Authors: Arthur Mitchell
The kitchen echoed every time I moaned. The sounds rattled off the ceilings and surged back to us –
one last invisible dagger entering my bloodstream, so sharp I could feel it in every atom.
I'm not gonna hold up like this. And why should I? Why should I try to hide anything when surrender
feels so fucking amazing?
My teeth snagged my bottom lip. I sloppily tried to muffle my cries as the tsunami rushed in, loud and furious as a distant train.
My sex gushed and constricted on his fingers, his hands moving so fast that they were like riding a real wave. The heat on my ass deepened the orgasmic fire consuming me.
I came, crying and slamming backward into his thrusting hips. If anything could've been more perfect right then, it would've been having him buried deep inside me.
Halfway through my orgasm, Ethan leaned his face to me.
I moaned louder, a loud spasm tearing up my inner thighs, pleasantly surprised by his gravelly stubble. I kept coming when he bit my neck, holding me down the same way an alpha male forces his female into submission, barbaric and beautiful all at once.
His teeth released me just as my knees weakened. I pushed my hands out just in time, falling back onto the table, struggling for breath in my collapse.
My cheek smashed itself on the cold surface as I fought to replenish my depleted oxygen. But not for long.
I whimpered as he grabbed the ends my hair and yanked me up. One of his hands wrapped tight around my waist, lingering there for a second before shifting lower and ripping away my panties.
“Wha – no break?” I coughed, overcome with my dizzying climax.
“We're finished when I say. Not until then.”
New fire raced up my back.
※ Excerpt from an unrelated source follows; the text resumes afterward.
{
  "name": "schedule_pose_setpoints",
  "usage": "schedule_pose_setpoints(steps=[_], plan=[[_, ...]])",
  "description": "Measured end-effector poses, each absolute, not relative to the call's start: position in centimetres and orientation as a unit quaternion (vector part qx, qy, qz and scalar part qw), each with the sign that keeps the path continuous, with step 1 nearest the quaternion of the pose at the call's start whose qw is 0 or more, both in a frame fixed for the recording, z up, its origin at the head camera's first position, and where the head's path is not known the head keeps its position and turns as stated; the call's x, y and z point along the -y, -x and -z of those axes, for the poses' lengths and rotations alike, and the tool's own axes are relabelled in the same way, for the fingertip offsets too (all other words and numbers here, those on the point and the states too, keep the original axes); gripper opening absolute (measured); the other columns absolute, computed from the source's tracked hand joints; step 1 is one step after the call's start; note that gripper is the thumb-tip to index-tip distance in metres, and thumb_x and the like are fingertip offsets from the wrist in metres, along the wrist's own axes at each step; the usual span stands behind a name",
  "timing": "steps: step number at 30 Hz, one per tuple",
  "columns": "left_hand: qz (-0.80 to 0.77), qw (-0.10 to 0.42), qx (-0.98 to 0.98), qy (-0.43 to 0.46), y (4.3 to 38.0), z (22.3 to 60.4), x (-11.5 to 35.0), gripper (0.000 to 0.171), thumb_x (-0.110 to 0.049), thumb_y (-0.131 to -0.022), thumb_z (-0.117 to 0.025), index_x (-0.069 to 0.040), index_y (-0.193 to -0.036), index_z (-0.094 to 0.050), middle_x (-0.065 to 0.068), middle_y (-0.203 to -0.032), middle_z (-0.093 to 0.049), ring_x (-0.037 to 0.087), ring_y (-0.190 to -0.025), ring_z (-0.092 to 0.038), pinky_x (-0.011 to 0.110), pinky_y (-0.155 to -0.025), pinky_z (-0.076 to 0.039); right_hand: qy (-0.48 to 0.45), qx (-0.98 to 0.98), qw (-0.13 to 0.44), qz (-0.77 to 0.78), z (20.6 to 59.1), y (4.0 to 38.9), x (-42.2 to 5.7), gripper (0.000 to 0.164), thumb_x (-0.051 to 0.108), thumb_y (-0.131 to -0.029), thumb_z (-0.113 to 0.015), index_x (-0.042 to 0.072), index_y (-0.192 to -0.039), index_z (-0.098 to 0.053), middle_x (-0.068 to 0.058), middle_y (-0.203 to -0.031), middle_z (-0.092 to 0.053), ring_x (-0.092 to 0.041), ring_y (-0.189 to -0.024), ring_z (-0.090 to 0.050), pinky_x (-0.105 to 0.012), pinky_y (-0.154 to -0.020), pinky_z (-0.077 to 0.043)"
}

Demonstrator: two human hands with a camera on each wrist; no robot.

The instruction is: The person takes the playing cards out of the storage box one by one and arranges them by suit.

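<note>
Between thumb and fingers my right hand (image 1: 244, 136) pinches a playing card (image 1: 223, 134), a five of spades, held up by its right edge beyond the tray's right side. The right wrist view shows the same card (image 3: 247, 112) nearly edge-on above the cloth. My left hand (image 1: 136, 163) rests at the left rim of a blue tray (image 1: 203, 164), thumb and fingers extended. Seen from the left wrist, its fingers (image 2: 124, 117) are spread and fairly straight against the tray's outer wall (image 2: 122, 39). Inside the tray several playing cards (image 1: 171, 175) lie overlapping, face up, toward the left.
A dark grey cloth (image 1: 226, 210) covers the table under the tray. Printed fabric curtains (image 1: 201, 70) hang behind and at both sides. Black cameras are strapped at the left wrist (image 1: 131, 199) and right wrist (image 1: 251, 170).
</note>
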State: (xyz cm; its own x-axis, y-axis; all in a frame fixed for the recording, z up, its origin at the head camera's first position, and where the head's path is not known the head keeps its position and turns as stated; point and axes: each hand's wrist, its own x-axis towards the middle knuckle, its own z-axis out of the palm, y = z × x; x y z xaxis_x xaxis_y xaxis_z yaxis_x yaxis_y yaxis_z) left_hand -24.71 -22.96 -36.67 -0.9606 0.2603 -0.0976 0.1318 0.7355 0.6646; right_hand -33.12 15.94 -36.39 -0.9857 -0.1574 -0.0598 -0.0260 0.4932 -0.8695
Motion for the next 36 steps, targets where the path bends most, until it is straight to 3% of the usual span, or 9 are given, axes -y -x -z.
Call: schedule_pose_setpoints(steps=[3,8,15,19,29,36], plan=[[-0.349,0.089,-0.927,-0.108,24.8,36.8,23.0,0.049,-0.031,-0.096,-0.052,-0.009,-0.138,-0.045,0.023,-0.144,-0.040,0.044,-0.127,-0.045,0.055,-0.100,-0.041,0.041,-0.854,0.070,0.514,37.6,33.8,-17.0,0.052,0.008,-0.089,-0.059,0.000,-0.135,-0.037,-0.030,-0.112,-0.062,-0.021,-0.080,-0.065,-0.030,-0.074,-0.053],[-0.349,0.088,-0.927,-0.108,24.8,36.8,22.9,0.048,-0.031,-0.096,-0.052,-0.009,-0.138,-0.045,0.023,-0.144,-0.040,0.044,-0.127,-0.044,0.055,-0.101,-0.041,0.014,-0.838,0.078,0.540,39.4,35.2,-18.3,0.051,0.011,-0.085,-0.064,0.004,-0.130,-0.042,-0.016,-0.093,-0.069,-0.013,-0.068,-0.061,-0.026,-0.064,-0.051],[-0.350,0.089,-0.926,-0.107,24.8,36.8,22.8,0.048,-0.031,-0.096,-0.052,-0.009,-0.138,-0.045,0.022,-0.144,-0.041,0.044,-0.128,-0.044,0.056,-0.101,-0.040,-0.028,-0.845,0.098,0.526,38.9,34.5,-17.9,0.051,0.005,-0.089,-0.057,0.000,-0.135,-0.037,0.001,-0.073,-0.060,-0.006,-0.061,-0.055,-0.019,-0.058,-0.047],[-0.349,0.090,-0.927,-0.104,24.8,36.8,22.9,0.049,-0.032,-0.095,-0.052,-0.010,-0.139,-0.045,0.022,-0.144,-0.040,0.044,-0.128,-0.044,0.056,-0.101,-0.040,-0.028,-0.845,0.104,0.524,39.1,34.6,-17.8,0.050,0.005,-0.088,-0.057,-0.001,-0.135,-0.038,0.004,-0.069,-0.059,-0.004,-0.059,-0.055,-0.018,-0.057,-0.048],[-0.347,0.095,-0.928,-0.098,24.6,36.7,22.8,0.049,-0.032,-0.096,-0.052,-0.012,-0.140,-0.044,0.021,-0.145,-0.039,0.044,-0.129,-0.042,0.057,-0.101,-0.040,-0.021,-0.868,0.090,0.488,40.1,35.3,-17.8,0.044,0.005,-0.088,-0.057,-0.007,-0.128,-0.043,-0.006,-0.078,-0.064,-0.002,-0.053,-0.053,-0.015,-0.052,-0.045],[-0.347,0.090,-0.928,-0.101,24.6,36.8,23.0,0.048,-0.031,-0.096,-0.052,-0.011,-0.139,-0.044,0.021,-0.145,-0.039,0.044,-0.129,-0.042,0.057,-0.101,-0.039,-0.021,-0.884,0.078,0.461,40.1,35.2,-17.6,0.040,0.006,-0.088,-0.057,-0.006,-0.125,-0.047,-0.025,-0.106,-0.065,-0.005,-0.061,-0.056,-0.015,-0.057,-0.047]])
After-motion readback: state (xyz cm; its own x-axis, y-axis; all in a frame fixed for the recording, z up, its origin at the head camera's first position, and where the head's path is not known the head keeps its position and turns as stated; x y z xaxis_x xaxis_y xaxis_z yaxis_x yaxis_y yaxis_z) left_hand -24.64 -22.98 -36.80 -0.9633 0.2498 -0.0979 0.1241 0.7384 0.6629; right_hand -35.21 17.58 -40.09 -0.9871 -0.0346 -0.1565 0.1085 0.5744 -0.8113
I exhaled in a rush as he pushed me between him and the wooden ledge again, this time helpless and bare assed against his jeans.
I heard the familiar slap of his metallic belt buckle, but this time he didn't need to bind me. He had his hands for that, aggressively wrapped around my waist like a rock hard python.
My breath hitched when his naked cock brushed my freshly spanked surface. Growling, he grabbed it with his free hand and positioned it lower, right at my pliant opening.
We choked on our nerves as he pushed inside me. I was so wet for him, so perfectly ready, and taking it like this in the kitchen made him feel ten times harder and warmer than before.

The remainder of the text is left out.